I remember the first time Brian brought Samuel home. Brian had told me so much about him already but nothing was better than meeting the tall, slim, blonde-haired apprentice journalist. He had a trademark of freshly washed dark coloured woollen jumpers over clean-cut pastel shirts and grey jeans. He wore a pair of pale green Converse sneakers and had a cluster of black stars tattooed on his right wrist. They had met through a confidence-building camp the school social worker arranged for the local schools. I had never seen Brian happier and it made me happy, too. Samuel gave us each a present. Mine was his latest unpublished article. He was always positive and believed in a world of tolerance, understanding and acceptance. He had an air of majesty that demanded respect. Everything he said cast a spell on any listening ear.

 

They had been together for almost a year when Samuel came to our house. Brian had moved in with Samuel almost immediately after telling our parents. It didn’t bother Samuel’s parents because they had long disowned him. Samuel lived in a council flat near the upper market.
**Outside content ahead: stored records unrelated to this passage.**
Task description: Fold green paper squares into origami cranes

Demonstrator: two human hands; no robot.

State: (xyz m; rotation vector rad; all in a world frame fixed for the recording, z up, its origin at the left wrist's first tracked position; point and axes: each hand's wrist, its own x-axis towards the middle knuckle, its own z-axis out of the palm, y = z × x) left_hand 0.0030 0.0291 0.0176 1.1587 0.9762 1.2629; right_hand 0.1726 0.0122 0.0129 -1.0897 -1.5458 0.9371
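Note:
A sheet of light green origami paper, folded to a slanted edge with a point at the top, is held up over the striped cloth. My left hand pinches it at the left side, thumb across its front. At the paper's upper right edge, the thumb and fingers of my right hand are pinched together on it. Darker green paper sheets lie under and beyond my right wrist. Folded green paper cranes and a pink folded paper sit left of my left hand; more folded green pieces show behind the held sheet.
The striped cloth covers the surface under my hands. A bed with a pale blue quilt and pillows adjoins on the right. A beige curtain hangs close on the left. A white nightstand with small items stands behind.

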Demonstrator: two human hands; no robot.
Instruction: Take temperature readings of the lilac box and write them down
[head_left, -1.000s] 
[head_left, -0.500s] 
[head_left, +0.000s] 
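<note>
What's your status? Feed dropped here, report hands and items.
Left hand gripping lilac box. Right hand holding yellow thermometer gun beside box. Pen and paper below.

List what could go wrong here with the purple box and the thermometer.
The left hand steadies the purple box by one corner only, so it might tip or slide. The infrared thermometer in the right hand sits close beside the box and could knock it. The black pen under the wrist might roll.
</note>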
I often asked if I could visit but Brian didn’t want me to get into trouble.

 

It took me a long time to get used to walking to school on my own.

 

A police inquest was made and concluded quickly. Even without the letters, the motives were obvious. The brief brush of evidence was done more out of duty than care. No one really wanted to know the truth. The truth is held tightly by two pieces of thin glass, encased by four simple pieces of wooden stripes. And with it, the complex and mixed emotions ignored by the blind inquest.

 

I remember, very well, how it all unfolded.  It was only after my scream that things rushed forward into an unrecognisable blur. I forgot everything that happened afterwards and it didn’t matter. My mind is permanently engraved with the fateful sight. But I guess I knew all along about Brian and what he would do or say.

 

 

There never was a Samuel. I think that’s what would have happened; I know Brian.